AIM OF THE EXERCISE
Output range, inclusive: from the line containing "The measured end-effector" to the line containing "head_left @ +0". Restate those lines from the data below word for word and only those.

↓

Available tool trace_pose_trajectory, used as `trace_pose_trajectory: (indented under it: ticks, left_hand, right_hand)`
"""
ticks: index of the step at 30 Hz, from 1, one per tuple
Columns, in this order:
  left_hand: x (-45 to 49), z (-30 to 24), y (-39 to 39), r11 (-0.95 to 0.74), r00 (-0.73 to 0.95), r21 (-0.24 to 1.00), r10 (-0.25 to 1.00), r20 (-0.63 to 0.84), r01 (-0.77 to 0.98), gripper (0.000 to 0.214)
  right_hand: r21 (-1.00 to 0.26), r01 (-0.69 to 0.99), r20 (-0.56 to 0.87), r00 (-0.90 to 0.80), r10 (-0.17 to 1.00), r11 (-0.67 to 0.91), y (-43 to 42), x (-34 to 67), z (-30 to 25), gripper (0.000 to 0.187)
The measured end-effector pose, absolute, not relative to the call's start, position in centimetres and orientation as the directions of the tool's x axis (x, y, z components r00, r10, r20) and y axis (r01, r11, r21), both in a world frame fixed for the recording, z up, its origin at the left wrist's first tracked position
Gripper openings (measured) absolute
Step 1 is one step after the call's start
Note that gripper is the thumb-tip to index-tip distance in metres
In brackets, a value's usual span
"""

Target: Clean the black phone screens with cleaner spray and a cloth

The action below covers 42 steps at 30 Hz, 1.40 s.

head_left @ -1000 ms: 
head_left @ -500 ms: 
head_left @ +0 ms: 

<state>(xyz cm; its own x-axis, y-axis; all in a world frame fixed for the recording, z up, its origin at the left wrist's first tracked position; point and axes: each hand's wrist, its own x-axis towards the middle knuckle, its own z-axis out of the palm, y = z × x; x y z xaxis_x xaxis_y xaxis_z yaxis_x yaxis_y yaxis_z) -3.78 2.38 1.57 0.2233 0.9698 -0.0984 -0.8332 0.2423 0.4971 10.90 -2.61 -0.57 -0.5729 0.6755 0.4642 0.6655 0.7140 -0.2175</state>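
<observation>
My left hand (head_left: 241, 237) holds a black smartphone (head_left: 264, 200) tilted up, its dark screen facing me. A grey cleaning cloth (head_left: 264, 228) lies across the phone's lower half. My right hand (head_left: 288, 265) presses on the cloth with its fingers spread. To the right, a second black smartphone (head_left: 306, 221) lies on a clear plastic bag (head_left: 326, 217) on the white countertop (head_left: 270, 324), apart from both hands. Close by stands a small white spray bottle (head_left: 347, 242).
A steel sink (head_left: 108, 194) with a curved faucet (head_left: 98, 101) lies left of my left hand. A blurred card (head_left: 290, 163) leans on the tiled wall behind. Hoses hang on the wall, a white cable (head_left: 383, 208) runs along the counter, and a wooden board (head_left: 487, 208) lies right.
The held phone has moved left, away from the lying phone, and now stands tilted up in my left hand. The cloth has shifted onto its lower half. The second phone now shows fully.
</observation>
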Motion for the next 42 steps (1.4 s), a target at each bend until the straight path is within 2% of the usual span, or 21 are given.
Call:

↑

OUTPUT OF THE EXERCISE
The measured end-effector pose, absolute, not relative to the call's start, position in centimetres and orientation as the directions of the tool's x axis (x, y, z components r00, r10, r20) and y axis (r01, r11, r21), both in a world frame fixed for the recording, z up, its origin at the left wrist's first tracked position
Gripper openings (measured) absolute
Step 1 is one step after the call's start
Note that gripper is the thumb-tip to index-tip distance in metres
In brackets, a value's usual span
"""

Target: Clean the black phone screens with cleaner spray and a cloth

The action below covers 42 steps at 30 Hz, 1.40 s.

head_left @ -1000 ms: 
head_left @ -500 ms: 
head_left @ +0 ms: 

No further answer is needed.